周五是我们固定去婆婆家吃晚饭的日子。下午四点,婆婆准时进了厨房,开始准备晚餐。我当时正好提前处理完了工作,便把手机放在键盘旁边,盯着屏幕里的一举一动。
婆婆从冰箱冷冻室里拿出一块用塑料袋裹了里三层外三层的肉。那是上周末我们买去的上好的黑猪肉。她把肉放在水槽里解冻,然后转身去摘菜。

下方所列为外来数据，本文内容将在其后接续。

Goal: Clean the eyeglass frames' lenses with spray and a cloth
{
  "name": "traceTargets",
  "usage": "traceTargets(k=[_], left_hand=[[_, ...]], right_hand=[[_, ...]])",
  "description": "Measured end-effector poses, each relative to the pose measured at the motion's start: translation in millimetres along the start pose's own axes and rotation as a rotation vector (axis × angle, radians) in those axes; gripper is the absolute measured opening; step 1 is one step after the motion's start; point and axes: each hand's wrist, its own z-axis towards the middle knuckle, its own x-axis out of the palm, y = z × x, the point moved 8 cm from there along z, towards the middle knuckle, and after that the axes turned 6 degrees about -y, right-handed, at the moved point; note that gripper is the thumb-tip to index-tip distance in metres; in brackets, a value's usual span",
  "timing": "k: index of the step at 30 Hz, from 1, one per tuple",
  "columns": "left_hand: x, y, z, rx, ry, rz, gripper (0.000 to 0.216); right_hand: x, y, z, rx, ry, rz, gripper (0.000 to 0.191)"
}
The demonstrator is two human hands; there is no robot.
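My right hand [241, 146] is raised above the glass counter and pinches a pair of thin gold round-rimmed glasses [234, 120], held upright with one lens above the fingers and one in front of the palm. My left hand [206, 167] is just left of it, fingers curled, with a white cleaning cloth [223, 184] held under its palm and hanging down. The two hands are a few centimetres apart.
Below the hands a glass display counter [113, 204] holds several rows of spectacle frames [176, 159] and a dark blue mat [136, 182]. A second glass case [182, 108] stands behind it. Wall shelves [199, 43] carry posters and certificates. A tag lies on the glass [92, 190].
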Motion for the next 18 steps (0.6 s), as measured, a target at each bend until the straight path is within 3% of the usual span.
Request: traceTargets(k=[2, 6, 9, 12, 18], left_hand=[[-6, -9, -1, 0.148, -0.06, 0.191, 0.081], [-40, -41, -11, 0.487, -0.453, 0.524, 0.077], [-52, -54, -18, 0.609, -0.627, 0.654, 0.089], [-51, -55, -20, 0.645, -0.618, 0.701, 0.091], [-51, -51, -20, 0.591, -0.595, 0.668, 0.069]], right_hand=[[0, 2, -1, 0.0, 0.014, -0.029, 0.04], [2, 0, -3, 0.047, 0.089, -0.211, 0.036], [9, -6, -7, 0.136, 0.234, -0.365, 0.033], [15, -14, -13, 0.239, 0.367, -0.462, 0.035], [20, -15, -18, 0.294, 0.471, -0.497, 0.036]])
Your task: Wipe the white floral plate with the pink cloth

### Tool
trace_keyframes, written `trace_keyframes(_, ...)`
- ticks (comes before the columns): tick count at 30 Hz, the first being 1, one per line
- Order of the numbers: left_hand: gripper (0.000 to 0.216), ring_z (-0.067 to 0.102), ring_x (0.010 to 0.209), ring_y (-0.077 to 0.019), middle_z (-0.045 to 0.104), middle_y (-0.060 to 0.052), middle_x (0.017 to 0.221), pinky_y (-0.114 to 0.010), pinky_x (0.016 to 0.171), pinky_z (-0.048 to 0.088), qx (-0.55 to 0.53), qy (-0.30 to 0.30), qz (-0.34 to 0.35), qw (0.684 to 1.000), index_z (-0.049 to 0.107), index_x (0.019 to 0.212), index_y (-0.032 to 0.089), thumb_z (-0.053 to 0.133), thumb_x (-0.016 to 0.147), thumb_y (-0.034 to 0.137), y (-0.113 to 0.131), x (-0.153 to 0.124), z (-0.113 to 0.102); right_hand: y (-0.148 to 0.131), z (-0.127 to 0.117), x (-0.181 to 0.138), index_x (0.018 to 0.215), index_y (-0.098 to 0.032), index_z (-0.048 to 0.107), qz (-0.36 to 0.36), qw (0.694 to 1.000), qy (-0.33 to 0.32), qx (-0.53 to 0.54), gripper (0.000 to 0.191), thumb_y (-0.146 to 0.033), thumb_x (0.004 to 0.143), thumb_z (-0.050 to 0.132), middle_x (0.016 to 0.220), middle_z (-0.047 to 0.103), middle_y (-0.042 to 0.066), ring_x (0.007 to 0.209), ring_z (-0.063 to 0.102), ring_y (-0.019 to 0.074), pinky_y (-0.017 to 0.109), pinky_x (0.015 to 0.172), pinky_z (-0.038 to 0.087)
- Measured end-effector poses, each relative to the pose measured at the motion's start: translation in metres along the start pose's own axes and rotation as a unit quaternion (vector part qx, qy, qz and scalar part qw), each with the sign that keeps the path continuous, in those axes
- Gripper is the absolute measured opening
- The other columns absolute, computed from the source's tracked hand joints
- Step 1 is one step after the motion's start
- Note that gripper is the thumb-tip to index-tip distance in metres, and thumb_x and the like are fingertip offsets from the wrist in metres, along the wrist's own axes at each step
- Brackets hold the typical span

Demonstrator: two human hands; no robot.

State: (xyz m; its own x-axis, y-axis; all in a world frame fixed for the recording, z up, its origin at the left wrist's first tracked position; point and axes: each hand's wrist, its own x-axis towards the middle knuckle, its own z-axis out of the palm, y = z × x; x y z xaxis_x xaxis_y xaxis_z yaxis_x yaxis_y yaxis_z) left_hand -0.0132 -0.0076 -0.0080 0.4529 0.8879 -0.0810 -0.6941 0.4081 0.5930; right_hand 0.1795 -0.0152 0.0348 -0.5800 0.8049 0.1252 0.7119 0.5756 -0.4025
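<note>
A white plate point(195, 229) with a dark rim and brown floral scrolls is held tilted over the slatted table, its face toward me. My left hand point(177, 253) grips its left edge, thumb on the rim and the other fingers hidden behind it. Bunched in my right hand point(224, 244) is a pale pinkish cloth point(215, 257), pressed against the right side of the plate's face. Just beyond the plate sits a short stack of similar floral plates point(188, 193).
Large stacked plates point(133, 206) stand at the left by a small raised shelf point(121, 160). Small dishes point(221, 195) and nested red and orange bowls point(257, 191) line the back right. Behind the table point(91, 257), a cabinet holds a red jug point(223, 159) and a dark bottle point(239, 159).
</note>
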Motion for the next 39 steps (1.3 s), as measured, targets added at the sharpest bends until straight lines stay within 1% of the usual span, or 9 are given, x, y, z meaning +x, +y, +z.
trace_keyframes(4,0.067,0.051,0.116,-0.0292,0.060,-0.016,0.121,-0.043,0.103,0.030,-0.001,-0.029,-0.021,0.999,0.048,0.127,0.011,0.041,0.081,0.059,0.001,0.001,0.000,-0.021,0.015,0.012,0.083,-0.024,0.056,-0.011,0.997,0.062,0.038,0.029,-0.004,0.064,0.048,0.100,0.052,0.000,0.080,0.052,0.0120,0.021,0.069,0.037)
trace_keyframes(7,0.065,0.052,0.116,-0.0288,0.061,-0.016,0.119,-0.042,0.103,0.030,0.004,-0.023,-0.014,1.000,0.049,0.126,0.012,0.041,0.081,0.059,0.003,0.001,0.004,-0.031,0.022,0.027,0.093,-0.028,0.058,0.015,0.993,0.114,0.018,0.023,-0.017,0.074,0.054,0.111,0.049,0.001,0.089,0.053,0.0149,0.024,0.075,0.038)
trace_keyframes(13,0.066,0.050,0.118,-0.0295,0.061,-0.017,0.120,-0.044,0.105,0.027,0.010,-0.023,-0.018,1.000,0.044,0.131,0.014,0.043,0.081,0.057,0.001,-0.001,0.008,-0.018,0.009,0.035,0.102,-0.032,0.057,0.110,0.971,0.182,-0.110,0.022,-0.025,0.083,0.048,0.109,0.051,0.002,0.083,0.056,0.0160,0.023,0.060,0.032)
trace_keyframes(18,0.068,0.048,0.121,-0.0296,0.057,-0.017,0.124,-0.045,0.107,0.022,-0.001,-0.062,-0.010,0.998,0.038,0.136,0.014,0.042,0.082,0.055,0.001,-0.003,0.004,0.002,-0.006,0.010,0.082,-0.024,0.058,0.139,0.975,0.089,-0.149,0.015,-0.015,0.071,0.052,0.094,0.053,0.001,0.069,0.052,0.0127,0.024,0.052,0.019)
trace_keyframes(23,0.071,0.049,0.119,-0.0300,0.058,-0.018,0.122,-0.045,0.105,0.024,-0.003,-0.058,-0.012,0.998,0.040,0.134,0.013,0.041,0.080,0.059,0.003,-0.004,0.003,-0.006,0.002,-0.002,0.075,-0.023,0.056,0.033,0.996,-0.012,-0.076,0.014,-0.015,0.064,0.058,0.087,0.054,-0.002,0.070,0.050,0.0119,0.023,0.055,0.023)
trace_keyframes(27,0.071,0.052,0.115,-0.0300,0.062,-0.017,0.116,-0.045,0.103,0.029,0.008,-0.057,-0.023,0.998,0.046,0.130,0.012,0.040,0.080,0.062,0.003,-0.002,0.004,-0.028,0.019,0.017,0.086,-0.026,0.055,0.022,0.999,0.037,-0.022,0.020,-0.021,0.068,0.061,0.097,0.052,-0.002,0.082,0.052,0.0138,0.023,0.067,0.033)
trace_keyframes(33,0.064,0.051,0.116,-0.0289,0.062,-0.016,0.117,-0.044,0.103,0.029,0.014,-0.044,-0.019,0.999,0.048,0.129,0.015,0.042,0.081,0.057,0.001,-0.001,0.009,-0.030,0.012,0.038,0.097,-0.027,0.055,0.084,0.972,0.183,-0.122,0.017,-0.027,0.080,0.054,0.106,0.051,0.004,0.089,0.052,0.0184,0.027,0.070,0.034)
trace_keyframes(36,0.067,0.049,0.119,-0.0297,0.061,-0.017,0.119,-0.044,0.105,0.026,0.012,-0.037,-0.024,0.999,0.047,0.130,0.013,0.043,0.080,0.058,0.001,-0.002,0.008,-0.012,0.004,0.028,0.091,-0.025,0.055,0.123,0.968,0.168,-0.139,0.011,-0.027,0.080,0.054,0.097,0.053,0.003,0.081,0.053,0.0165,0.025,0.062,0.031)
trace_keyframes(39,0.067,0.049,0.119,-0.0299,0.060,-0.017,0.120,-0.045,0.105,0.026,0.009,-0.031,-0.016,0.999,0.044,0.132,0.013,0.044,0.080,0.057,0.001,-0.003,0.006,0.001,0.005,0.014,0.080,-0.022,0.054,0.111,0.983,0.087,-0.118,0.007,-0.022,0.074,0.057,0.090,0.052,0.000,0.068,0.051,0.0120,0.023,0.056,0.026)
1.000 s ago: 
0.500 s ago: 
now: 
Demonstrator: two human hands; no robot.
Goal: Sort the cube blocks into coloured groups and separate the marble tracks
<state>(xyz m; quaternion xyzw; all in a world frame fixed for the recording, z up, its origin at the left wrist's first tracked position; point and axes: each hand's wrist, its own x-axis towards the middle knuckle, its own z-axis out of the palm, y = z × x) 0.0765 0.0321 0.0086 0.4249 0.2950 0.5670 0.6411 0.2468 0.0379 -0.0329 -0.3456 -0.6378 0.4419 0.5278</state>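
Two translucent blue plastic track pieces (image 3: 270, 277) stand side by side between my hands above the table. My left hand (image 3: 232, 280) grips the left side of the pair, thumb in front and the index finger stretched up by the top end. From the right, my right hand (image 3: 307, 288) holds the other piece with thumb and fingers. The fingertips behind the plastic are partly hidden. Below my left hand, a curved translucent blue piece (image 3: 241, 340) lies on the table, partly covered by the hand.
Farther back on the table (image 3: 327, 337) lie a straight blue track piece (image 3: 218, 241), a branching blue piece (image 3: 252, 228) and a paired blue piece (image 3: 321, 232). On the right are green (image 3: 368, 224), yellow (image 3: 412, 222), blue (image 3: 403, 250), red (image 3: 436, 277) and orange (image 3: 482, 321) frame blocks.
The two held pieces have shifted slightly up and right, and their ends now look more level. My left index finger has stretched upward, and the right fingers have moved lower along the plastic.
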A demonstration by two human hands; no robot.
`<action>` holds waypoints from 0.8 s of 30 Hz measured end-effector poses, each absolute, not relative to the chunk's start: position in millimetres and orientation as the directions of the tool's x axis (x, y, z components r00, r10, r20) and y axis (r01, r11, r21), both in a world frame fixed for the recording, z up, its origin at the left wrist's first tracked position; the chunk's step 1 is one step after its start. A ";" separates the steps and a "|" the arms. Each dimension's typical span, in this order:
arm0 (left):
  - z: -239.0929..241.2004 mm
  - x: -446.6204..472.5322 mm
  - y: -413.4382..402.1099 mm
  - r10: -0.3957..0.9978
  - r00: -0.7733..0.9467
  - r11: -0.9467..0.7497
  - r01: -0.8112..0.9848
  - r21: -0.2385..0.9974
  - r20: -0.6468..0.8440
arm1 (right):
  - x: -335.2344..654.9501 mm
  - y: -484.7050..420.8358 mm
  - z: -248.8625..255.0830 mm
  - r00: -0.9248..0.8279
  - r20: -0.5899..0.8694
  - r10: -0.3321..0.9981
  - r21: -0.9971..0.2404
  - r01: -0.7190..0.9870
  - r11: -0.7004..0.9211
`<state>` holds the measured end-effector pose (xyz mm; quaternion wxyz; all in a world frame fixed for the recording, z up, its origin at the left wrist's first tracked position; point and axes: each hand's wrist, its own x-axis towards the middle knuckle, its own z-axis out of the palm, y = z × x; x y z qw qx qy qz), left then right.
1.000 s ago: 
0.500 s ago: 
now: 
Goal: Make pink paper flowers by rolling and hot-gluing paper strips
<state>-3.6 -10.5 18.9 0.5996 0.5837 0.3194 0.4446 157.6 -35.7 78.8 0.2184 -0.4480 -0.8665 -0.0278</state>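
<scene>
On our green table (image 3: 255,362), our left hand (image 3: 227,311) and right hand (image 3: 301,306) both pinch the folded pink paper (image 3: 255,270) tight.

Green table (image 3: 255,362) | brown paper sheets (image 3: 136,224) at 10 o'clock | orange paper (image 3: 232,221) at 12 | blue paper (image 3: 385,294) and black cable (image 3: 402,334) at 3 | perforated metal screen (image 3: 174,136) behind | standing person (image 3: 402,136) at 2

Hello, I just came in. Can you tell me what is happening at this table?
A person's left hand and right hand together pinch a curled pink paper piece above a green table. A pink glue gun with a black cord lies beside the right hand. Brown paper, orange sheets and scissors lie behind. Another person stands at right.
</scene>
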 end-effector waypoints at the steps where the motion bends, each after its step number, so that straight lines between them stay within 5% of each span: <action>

一切都很正常,直到她开始处理那条林浩特意打电话让她买的鲈鱼。
婆婆的动作很慢,甚至可以说是迟缓。她拿着刮鳞刀,在水槽边刮着鱼鳞。不知怎么的,鱼从她手里滑了出去,掉在了厨房地面的瓷砖上。
我的心提了起来。这就是原因吗?
但我接着看到,婆婆弯下腰,吃力地把鱼捡起来,放进水槽里,打开水龙头反反复复地冲洗了好几遍,连鱼鳃里的血水都抠得干干净净。这根本不是不讲卫生,她甚至比我洗得还要仔细。
处理完鱼,她开始切配菜。这时候,她做了一个让我感到奇怪的动作。
她拉开了橱柜最下面那个平时用来放杂物的抽屉,在里面翻找了半天,摸出了一个用红布封着口的玻璃罐子。罐子表面有些油腻腻的,看起来已经放了很久。
婆婆小心翼翼地解开红布,拧开盖子。那一刻,即便隔着屏幕,我仿佛都能闻到一股陈旧的气味。她拿出一个干净的勺子,从罐子里舀出了两勺黏糊糊的黑色酱料,单独放在了一个小碗里。